TASK REQUIREMENTS> Look through the entries below and report every line that has "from".

─── INPUT

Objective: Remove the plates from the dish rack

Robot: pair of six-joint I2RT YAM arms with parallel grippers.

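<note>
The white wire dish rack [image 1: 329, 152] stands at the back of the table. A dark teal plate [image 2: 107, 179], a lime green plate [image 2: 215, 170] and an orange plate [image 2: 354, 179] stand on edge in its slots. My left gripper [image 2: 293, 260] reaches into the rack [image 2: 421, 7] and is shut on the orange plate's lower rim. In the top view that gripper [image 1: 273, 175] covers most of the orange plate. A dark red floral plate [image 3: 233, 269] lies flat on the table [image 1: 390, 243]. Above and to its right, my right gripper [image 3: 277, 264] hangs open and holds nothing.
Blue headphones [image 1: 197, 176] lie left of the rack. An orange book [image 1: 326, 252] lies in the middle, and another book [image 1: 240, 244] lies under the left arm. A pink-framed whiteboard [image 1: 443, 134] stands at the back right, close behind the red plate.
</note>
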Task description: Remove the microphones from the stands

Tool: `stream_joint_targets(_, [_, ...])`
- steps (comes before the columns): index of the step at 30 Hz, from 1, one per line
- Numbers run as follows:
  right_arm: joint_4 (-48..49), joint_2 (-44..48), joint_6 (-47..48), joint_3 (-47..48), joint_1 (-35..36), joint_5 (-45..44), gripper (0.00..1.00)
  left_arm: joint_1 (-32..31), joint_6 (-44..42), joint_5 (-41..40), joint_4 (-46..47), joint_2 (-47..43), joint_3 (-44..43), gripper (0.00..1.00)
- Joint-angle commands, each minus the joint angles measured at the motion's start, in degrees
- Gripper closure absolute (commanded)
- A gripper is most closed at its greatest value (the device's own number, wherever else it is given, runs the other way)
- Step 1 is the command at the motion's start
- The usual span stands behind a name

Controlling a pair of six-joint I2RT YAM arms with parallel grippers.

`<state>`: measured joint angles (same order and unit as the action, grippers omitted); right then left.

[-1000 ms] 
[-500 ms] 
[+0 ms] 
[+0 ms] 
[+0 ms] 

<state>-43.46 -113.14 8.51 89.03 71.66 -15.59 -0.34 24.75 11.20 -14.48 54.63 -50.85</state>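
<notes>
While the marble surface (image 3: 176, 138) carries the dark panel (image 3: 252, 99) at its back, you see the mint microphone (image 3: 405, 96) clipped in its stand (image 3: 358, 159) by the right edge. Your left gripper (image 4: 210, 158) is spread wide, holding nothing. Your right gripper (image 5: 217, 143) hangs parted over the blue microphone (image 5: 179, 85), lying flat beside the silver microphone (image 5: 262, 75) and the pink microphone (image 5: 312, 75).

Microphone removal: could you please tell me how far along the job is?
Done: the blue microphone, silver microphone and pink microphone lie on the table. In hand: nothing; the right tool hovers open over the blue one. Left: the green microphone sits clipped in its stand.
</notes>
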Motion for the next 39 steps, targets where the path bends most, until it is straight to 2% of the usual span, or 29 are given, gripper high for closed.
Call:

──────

ANSWER SPACE>
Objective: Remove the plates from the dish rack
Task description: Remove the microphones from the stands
- steps (comes before the columns): index of the step at 30 Hz, from 1, one per line

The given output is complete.